Task: Below are records; report the number of lines in them that include the word "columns", with no other text.

Record set:
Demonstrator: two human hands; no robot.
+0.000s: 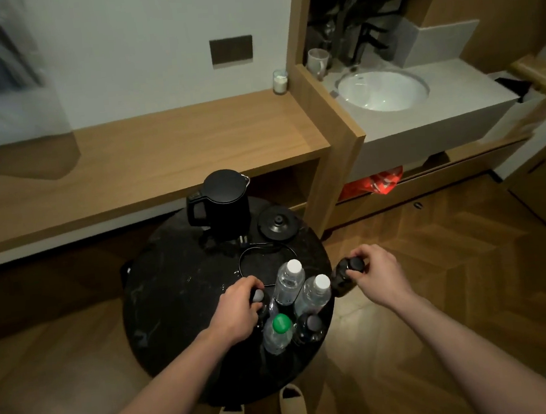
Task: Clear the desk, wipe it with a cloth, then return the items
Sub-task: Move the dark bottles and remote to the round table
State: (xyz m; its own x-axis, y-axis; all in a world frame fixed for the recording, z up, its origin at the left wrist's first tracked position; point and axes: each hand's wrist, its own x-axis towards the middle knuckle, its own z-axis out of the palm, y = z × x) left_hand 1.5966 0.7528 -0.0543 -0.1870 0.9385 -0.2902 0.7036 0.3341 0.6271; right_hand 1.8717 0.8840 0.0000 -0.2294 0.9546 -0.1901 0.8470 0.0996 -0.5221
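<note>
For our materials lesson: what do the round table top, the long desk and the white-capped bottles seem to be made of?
Round table top: probably polished black marble; pale veins, glossy. Long desk: wood or wood veneer; grain lines, matt. White-capped bottles: clear plastic, see-through ribbed walls.

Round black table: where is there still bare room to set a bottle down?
The table's left half, beside the left hand and below the kettle, is bare. The right side is crowded: kettle base, cord loop, bottles. The wooden desk is mostly bare.
</note>
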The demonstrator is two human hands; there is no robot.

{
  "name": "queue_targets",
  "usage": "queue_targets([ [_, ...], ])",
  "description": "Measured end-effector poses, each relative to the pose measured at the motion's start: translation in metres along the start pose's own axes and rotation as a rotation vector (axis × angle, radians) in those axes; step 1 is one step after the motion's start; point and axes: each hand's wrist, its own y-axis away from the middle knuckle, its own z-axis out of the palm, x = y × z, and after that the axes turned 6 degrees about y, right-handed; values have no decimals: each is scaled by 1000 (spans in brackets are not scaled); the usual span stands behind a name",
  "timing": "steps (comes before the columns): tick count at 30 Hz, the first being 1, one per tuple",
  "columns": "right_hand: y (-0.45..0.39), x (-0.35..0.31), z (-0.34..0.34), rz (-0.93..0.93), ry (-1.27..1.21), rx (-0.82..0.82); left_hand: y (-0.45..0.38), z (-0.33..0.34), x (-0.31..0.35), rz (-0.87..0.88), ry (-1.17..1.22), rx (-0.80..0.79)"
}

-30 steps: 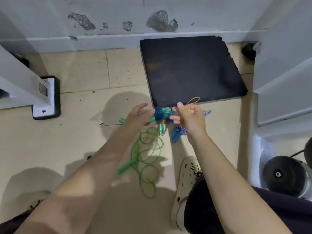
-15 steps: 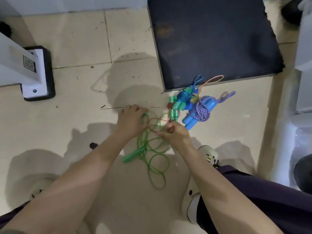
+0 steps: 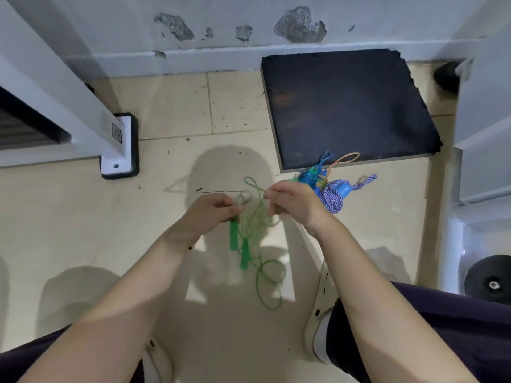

Solution to this problem: 2